Aujourd’hui, on sait que ce sont les personnes âgées qui sont les principales victimes de la COVID-19 (81 % des décès sont chez les 65 ans et plus), ce qui n’était pas le cas de la grippe espagnole, en 1918, qui frappait bien davantage les gens de 45 ans et moins (87 % des décès).

« Un confinement à la dure de l’économie et du marché du travail n’est pas souhaitable dans le contexte où la mortalité touche essentiellement les personnes de 65 ans et plus, dont la plupart ne travaillent pas », dit M. Marion.
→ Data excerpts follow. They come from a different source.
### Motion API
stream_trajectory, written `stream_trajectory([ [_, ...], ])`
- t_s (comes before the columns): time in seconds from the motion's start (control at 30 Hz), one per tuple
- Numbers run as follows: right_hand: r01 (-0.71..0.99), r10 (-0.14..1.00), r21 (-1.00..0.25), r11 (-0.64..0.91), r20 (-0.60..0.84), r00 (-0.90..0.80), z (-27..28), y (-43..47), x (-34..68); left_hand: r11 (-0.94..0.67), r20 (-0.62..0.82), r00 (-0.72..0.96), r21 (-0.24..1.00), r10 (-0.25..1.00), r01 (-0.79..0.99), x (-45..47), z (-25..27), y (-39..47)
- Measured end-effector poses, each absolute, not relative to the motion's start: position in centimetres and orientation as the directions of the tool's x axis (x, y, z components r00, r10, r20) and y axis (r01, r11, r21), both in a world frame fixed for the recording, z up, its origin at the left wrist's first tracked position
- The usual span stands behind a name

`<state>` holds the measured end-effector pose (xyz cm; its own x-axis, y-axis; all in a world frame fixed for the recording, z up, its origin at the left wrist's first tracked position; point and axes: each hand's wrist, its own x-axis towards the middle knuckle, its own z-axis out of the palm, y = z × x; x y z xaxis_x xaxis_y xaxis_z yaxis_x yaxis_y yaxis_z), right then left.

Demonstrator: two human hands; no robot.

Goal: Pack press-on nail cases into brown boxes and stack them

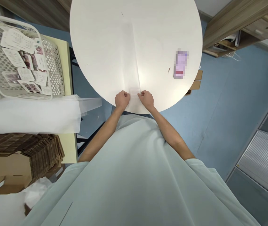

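A long translucent strip of thin packing film [130, 56] lies flat on the round white table [96, 40], running from near the front edge toward the far side. At its near end the film looks folded or doubled over. My left hand [122, 99] pinches the left side of that end, fingers closed. Across from it, my right hand [146, 99] pinches the right side between thumb and fingers. Both hands rest close to the table's front edge. Whatever lies inside the near fold is too faint to make out.
A pixelated pinkish-purple item [180, 64] lies on the table's right side. At left, a yellowish side table [69, 144] bears a white perforated basket [57, 67] of printed packets, a roll of white film [42, 114] and stacked flattened cardboard boxes [45, 153]. Wooden furniture [237, 25] stands back right.
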<state>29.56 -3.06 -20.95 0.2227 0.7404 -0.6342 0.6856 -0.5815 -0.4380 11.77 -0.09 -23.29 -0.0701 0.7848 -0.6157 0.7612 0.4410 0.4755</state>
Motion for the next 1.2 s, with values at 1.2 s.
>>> stream_trajectory([
  [1.2, 0.583, 0.755, -0.557, -0.592, -0.635, 0.161, -20.8, -3.7, 31.3, -0.356, -0.303, 0.674, 0.667, 0.674, 0.655, 10.6, -22.9, -1.2],
])
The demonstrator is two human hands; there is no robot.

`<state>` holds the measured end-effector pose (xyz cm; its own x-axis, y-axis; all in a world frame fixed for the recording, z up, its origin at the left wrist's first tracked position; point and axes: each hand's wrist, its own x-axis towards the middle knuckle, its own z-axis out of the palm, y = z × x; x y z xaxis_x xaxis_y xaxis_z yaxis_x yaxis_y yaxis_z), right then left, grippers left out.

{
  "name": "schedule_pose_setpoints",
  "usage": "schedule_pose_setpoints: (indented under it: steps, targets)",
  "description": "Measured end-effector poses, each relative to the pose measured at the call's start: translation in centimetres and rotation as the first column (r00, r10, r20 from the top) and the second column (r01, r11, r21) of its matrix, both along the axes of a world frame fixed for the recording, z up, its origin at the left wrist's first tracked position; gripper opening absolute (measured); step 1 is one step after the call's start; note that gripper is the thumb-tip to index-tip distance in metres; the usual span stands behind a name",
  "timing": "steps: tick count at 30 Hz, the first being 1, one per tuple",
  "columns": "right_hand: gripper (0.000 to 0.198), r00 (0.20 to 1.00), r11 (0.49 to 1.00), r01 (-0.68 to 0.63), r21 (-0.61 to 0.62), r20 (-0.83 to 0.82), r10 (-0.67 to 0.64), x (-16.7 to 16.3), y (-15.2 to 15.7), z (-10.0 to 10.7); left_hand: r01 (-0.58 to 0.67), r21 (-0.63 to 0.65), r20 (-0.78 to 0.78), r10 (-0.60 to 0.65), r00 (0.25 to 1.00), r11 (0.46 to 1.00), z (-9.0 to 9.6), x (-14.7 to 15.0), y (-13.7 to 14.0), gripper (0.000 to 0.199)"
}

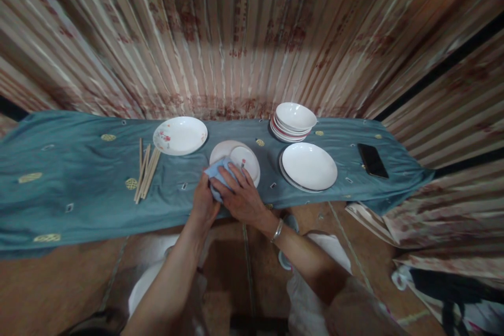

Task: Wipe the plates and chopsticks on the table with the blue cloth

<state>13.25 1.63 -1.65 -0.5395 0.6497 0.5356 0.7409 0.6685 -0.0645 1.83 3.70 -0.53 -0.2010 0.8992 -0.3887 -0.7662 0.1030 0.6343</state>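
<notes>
A light blue cloth (216, 169) is bunched between my two hands over the front left of a pale plate (220, 148). My left hand (205, 200) is closed around the cloth's left side. Across its top and right side lies my right hand (243, 197), fingers bent and pressed onto it. A small white dish (246, 160) with a red mark rests on the pale plate, just beyond my right fingers. Whether the cloth wraps anything else is hidden by my hands.
An oval plate with red flowers (183, 136) and several wooden chopsticks (146, 170) lie to the left. Stacked bowls (295, 115), stacked white plates (309, 165) and a black phone (372, 160) are on the right. A green cloth (90, 184) covers the narrow table before a curtain (220, 37).
</notes>
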Motion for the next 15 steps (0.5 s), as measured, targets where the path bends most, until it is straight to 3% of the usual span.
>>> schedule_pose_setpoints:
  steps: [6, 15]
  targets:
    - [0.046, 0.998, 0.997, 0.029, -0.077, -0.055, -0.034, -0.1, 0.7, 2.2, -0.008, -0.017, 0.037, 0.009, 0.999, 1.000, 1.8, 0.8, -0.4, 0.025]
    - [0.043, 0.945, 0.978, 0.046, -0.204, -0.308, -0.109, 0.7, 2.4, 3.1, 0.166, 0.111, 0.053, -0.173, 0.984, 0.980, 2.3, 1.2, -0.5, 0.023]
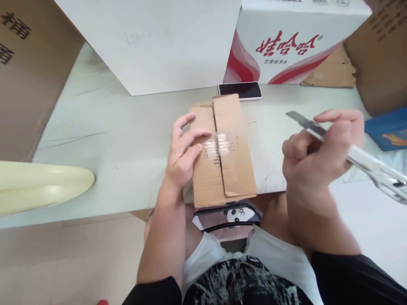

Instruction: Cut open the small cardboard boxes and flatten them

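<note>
Cardboard box (pixel 233 165) lies mid-frame, long axis running top to bottom; left hand (pixel 184 154), fingers parted, rests on it; right hand (pixel 321 156) clenches utility knife (pixel 365 160), blade toward upper left.

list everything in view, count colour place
table: 1, pale, middle
small box: 1, brown, table front
knife: 1, silver, in right hand
phone: 1, black, behind small box
white box: 1, white, back centre
printed carton: 1, white-red, back right
large cartons: 2, brown, far left, far right
cardboard piece: 1, brown, back right
blue box: 1, blue, right edge
curved object: 1, yellowish, left edge
panda print: 1, black-white, below small box
red object: 1, red, bottom edge
shirt: 1, black, bottom
shorts: 1, white, lap
left hand: 1, bare, on small box
right hand: 1, bare, round knife
</note>
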Motion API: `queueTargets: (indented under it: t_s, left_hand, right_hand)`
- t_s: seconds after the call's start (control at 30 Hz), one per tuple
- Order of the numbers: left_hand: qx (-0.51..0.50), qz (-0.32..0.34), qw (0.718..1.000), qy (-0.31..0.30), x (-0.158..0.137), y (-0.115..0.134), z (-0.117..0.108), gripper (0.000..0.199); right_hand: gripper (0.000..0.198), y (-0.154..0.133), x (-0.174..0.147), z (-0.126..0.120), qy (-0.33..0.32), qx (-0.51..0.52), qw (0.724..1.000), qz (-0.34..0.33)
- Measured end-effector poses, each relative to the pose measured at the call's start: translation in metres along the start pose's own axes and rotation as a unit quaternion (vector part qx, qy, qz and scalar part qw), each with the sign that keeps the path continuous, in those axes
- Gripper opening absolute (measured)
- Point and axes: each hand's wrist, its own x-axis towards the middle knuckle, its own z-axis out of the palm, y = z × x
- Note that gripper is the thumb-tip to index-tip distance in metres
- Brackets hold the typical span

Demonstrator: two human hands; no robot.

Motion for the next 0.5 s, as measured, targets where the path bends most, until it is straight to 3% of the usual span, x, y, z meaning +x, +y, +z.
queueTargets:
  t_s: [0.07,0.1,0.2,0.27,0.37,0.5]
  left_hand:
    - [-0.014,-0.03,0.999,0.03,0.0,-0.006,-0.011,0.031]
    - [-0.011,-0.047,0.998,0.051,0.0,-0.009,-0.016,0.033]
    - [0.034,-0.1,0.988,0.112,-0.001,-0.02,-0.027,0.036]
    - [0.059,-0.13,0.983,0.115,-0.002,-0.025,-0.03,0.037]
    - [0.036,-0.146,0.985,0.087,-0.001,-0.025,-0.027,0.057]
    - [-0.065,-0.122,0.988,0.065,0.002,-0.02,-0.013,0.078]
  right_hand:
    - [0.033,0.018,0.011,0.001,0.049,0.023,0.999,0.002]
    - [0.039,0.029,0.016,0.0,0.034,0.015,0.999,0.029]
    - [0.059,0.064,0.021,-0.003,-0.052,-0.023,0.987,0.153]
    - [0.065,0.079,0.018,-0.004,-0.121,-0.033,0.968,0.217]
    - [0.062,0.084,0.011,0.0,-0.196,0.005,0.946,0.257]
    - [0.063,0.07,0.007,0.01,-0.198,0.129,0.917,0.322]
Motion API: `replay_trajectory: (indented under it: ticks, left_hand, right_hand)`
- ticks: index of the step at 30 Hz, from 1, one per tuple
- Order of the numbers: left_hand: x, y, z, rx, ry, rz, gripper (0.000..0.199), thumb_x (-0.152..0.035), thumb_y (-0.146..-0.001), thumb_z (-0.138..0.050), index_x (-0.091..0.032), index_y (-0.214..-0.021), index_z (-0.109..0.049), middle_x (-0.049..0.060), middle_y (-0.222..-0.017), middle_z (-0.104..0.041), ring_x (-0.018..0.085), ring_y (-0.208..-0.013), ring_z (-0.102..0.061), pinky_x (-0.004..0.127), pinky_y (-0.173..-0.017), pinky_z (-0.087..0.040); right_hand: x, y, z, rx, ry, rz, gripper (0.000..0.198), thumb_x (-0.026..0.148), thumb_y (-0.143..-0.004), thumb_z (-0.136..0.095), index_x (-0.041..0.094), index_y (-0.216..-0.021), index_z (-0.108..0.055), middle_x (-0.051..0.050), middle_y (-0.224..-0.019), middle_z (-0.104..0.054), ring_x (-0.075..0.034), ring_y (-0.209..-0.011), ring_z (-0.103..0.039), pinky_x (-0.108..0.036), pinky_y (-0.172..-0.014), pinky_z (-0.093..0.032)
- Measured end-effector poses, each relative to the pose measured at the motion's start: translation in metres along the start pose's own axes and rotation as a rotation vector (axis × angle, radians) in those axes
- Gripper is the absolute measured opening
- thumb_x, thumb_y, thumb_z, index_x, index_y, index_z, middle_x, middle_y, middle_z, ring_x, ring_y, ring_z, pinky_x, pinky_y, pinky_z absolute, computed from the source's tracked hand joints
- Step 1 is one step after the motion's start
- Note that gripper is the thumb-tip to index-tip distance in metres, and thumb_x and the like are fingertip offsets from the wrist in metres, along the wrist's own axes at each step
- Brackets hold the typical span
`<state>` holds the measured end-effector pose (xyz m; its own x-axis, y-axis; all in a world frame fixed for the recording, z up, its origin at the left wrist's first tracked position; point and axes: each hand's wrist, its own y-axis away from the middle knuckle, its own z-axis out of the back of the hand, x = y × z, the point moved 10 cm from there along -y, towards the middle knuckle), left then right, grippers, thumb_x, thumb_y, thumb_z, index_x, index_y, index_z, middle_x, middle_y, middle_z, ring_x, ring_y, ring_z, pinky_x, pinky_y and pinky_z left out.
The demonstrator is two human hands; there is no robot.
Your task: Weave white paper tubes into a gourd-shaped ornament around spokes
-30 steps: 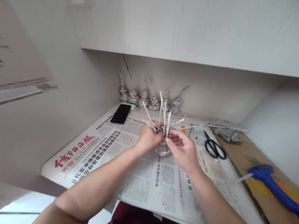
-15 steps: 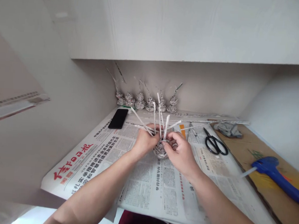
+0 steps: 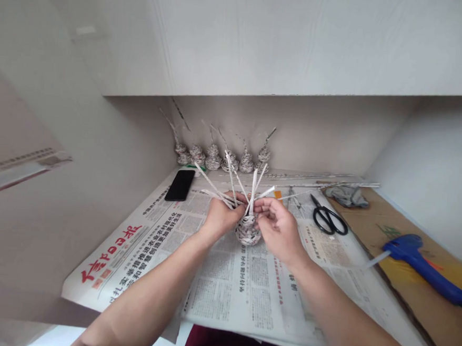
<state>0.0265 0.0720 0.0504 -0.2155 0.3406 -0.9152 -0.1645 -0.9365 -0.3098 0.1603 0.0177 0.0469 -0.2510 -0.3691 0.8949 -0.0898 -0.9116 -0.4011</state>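
Observation:
Between my hands is a small woven paper gourd (image 3: 248, 232), its round body made of rolled newspaper strips. Several white paper sticks (image 3: 253, 188) fan upward and outward from its top. My left hand (image 3: 225, 215) grips the upper left of the weave, thumb pressed near the base of the sticks. My right hand (image 3: 278, 224) is closed at the right side of the top, its fingers bent around the stick bases. The fingertips behind the sticks are partly hidden.
Newspaper (image 3: 222, 293) covers the table. A black phone (image 3: 180, 185) lies at left; finished woven gourds (image 3: 213, 158) line the back wall. At right are black scissors (image 3: 329, 219), a grey cloth (image 3: 347, 197), and a blue glue gun (image 3: 418, 260) on cardboard (image 3: 407, 306). Long paper sticks (image 3: 305, 176) lie behind.
The sticks at the top have shifted; an upright one now leans differently. My right hand has moved slightly off the front of the body, showing more of the weave. The view has shifted a little.

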Motion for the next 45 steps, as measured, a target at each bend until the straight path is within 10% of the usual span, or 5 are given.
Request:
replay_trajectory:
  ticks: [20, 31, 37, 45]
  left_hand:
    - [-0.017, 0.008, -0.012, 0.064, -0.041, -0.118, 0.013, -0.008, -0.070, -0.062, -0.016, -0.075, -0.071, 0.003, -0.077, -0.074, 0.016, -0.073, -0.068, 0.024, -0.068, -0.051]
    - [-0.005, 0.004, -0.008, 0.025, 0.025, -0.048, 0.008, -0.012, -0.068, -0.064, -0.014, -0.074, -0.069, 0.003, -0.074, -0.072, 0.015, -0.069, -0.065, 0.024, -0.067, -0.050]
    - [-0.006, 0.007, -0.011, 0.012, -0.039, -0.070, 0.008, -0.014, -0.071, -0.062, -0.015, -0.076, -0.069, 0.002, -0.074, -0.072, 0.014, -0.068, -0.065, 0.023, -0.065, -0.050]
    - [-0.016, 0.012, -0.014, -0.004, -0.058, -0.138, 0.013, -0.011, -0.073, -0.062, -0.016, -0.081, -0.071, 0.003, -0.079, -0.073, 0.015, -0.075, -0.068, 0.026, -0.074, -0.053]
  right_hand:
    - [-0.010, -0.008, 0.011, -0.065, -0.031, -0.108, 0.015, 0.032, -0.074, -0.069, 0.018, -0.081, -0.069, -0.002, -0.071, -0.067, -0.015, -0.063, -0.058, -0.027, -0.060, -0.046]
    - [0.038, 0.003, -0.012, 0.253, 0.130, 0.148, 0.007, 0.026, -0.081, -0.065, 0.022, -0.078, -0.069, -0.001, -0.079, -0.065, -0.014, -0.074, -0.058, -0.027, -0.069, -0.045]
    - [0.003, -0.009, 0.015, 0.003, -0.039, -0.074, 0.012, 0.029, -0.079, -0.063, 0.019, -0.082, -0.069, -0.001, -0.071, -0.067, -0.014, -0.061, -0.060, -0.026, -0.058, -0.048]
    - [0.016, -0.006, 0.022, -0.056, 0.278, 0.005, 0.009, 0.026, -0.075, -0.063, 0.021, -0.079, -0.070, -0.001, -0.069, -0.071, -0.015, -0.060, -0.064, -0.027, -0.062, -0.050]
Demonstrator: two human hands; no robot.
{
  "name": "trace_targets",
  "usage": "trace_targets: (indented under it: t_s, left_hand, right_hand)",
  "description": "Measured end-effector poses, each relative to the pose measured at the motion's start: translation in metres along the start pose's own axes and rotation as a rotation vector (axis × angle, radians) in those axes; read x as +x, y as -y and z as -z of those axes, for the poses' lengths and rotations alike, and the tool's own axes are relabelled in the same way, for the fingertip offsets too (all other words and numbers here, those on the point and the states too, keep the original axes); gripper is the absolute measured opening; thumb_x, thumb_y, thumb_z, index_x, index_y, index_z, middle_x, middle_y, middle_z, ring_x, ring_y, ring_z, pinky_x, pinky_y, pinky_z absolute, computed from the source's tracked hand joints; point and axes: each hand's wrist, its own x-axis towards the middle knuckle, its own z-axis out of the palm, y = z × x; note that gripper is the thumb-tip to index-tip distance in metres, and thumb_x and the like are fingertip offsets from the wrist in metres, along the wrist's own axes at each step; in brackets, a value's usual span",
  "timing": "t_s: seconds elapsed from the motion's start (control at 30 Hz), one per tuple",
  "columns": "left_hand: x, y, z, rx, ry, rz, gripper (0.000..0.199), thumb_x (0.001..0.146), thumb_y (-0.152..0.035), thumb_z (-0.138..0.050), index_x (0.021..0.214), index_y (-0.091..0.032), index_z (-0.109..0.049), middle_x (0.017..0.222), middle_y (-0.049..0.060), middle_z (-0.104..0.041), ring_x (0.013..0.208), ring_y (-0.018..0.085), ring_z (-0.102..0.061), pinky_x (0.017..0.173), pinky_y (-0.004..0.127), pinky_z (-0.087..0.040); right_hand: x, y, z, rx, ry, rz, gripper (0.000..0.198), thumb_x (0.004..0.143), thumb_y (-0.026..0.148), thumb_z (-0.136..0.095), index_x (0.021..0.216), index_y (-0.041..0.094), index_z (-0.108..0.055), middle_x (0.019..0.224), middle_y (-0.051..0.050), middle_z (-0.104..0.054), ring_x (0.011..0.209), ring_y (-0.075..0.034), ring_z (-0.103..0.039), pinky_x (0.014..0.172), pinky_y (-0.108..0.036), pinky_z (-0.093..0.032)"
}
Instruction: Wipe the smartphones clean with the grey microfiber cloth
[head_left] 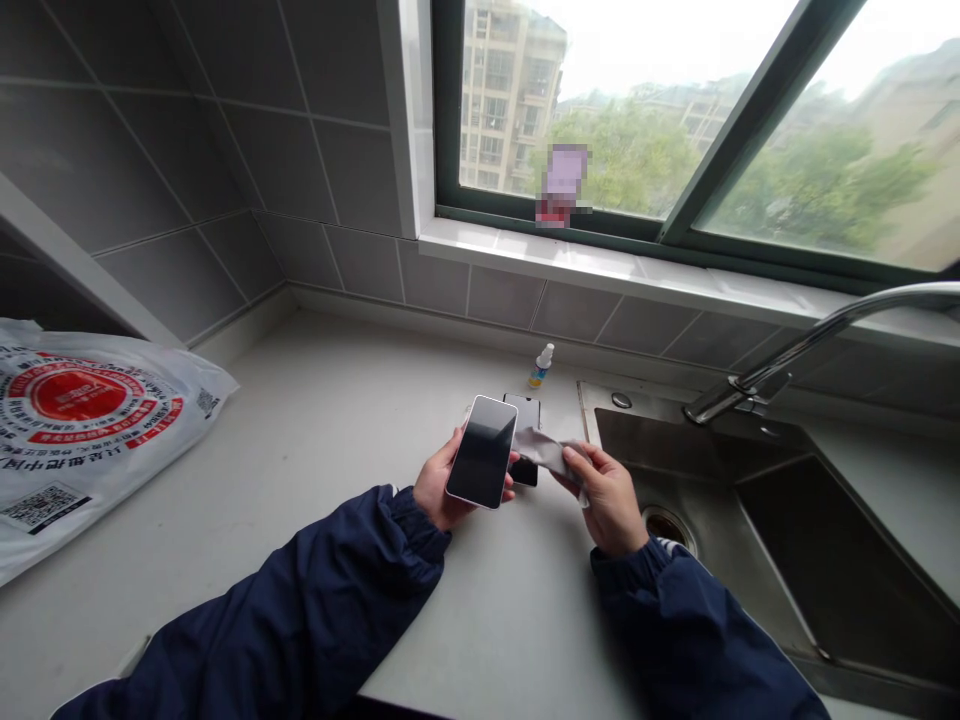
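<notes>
My left hand (441, 482) is wrapped round a smartphone (482, 453) with a dark screen and a pale edge, its screen tilted up toward me. In my right hand (611, 498) a thin grey cloth (547, 452) is pinched between thumb and fingers. The cloth's free end hangs out to the left, close to the phone's right edge; whether they touch I cannot tell. Behind it, a second phone (529, 474) lies on the counter, partly covered by the cloth and the held phone. A small white spray bottle (541, 368) stands upright just beyond.
The pale counter (337, 400) runs below a tiled wall and a window. On the right is a steel sink (720, 520) with a curved faucet (810, 345) reaching over it. A white plastic bag (97, 420) with red print lies at the left.
</notes>
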Motion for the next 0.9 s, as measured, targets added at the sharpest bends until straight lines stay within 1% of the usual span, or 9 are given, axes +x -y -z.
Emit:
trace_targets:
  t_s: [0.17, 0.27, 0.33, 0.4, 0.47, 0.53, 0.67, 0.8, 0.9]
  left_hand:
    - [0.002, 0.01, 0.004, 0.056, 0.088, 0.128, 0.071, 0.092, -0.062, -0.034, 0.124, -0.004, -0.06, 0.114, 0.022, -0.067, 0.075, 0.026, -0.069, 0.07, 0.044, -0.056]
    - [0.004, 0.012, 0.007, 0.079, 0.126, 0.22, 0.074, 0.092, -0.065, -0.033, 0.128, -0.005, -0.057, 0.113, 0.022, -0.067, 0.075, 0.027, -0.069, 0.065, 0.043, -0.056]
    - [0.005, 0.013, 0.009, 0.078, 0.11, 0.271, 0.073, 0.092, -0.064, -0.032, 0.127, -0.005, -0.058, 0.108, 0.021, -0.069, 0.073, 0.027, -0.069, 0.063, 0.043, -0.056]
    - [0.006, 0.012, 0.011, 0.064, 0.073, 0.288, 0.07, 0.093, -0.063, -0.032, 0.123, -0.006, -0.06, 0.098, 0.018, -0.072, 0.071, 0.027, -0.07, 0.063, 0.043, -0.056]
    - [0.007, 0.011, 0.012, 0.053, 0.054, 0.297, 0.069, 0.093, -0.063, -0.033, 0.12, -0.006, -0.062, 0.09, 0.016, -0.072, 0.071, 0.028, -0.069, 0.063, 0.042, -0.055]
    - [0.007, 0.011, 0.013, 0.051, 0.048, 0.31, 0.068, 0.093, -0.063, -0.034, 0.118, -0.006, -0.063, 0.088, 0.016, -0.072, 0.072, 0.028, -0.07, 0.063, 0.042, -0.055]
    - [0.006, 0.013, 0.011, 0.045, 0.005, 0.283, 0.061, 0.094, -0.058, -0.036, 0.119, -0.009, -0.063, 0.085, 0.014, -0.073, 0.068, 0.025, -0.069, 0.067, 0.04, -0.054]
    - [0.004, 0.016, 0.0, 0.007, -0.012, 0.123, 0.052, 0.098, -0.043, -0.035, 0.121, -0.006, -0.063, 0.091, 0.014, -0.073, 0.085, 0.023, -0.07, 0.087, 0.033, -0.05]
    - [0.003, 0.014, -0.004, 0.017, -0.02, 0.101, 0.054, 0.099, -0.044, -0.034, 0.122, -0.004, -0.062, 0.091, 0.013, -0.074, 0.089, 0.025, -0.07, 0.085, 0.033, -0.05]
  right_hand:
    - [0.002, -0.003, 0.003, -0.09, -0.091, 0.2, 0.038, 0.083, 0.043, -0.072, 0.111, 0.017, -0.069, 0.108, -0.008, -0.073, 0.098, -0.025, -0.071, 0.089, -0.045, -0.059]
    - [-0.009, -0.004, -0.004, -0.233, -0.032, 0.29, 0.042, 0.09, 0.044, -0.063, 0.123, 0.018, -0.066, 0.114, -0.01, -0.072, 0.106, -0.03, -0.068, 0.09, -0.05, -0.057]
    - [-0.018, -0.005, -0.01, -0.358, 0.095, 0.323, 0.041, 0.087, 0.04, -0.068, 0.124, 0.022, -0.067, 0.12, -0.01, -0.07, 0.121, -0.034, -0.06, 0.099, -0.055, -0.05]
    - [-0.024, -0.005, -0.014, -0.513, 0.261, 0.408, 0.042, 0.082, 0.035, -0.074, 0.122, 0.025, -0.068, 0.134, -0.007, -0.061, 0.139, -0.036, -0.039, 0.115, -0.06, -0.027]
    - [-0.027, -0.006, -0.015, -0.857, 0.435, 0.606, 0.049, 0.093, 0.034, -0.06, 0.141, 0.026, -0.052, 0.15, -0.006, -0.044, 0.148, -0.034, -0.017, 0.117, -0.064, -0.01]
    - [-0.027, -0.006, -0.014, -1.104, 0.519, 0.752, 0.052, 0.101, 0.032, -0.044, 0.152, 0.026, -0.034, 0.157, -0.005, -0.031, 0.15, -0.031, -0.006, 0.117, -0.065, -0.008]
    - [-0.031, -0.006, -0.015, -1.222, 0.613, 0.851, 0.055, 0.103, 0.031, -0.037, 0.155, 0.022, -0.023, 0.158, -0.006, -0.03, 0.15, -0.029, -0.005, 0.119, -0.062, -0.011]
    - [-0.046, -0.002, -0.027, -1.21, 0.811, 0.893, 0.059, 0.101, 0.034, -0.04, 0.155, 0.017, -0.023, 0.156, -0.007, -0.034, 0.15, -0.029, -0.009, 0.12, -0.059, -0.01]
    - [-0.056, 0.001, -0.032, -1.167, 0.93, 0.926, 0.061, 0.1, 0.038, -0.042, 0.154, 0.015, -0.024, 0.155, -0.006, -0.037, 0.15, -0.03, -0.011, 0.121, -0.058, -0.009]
PHOTO MARCO CAMPANOZZI, ARCHIVES LA PRESSE

Stéfane Marion, économiste en chef de la Banque Nationale

L’économiste propose plutôt un confinement chirurgical et des mesures gouvernementales d’aide spécifique à certains secteurs, plutôt que généralisées. Par exemple, il n’est pas souhaitable de venir en aide aux travailleurs de la construction, mais on peut le faire pour ceux du secteur des arts et spectacles et de la restauration, explique-t-il.

De plus, bien sûr, il juge que des ressources doivent être davantage canalisées vers la protection des personnes plus âgées, comme celles dans les CHSLD et les résidences pour aînés. « Ainsi, la population vulnérable pourra être protégée et les effets pervers du confinement seront évités », croient les auteurs.

Stéfane Marion rappelle que le taux d’emploi est de 52 à 53 % actuellement au Canada, contre plus de 60 % avant la COVID-19. Or, en bas de 55 %, « un État n’est pas en mesure d’honorer son contrat de sécurité sociale, car les contribuables ne sont pas assez nombreux pour le financer avec leurs impôts et leurs taxes », dit-il.

L’ampleur de la deuxième vague dépendra du respect des consignes, comme la distanciation physique de 2 mètres et le port du masque. À voir le relâchement des derniers jours, ce n’est pas si évident.

1. Le degré de confinement est mesuré par l’indice de mobilité de Google.

2. Pour les experts, précisons que le coefficient de détermination de cette régression (R carré) est de 0,91 (le maximum est 1), ce qui est très élevé et donc très bon.